## Task details
Return all of the material that follows, keeping each line exactly as it is.
***** Collected data
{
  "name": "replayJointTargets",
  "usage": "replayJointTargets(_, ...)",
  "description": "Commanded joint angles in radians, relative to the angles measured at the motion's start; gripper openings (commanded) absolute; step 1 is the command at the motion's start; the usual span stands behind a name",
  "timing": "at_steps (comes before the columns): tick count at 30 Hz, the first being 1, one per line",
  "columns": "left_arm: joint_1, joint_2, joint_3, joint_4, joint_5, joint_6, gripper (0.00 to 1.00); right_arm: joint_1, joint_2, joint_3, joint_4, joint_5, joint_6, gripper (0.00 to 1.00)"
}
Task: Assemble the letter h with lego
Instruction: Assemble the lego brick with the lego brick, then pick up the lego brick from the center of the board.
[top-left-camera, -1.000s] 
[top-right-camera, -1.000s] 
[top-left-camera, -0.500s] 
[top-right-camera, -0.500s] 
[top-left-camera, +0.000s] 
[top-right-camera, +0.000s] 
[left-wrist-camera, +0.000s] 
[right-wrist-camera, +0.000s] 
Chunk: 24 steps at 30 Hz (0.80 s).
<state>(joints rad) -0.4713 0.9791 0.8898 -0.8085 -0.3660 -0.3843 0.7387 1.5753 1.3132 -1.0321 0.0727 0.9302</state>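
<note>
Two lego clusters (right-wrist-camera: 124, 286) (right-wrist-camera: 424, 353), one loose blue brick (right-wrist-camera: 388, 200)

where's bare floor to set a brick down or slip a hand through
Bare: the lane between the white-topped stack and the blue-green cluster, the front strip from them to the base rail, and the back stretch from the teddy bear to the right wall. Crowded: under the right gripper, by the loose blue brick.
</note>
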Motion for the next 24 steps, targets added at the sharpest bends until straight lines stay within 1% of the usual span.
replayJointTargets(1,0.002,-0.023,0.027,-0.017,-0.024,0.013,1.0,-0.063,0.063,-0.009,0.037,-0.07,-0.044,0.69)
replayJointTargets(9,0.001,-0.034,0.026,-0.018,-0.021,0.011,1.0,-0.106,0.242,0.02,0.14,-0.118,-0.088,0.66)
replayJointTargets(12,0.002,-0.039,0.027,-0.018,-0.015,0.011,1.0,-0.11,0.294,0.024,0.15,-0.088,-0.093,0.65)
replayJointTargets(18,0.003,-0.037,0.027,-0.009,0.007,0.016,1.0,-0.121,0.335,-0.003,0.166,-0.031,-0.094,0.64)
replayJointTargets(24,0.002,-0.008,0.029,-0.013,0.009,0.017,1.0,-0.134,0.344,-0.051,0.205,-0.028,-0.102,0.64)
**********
## Result of the exercise
{
  "name": "replayJointTargets",
  "usage": "replayJointTargets(_, ...)",
  "description": "Commanded joint angles in radians, relative to the angles measured at the motion's start; gripper openings (commanded) absolute; step 1 is the command at the motion's start; the usual span stands behind a name",
  "timing": "at_steps (comes before the columns): tick count at 30 Hz, the first being 1, one per line",
  "columns": "left_arm: joint_1, joint_2, joint_3, joint_4, joint_5, joint_6, gripper (0.00 to 1.00); right_arm: joint_1, joint_2, joint_3, joint_4, joint_5, joint_6, gripper (0.00 to 1.00)"
}
Task: Assemble the letter h with lego
Instruction: Assemble the lego brick with the lego brick, then pick up the lego brick from the center of the board.
[top-left-camera, -1.000s] 
[top-right-camera, -1.000s] 
[top-left-camera, -0.500s] 
[top-right-camera, -0.500s] 
[top-left-camera, +0.000s] 
[top-right-camera, +0.000s] 
[left-wrist-camera, +0.000s] 
[right-wrist-camera, +0.000s] 
Chunk: 24 steps at 30 Hz (0.80 s).
<state>(joints rad) -0.4713 0.9791 0.8898 -0.8085 -0.3660 -0.3843 0.7387 1.5753 1.3132 -1.0321 0.0727 0.9302</state>
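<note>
Two lego clusters (right-wrist-camera: 124, 286) (right-wrist-camera: 424, 353), one loose blue brick (right-wrist-camera: 388, 200)

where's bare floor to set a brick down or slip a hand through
Bare: the lane between the white-topped stack and the blue-green cluster, the front strip from them to the base rail, and the back stretch from the teddy bear to the right wall. Crowded: under the right gripper, by the loose blue brick.
</note>
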Motion for the next 24 steps, targets added at the sharpest bends until straight lines stay within 1% of the usual span.
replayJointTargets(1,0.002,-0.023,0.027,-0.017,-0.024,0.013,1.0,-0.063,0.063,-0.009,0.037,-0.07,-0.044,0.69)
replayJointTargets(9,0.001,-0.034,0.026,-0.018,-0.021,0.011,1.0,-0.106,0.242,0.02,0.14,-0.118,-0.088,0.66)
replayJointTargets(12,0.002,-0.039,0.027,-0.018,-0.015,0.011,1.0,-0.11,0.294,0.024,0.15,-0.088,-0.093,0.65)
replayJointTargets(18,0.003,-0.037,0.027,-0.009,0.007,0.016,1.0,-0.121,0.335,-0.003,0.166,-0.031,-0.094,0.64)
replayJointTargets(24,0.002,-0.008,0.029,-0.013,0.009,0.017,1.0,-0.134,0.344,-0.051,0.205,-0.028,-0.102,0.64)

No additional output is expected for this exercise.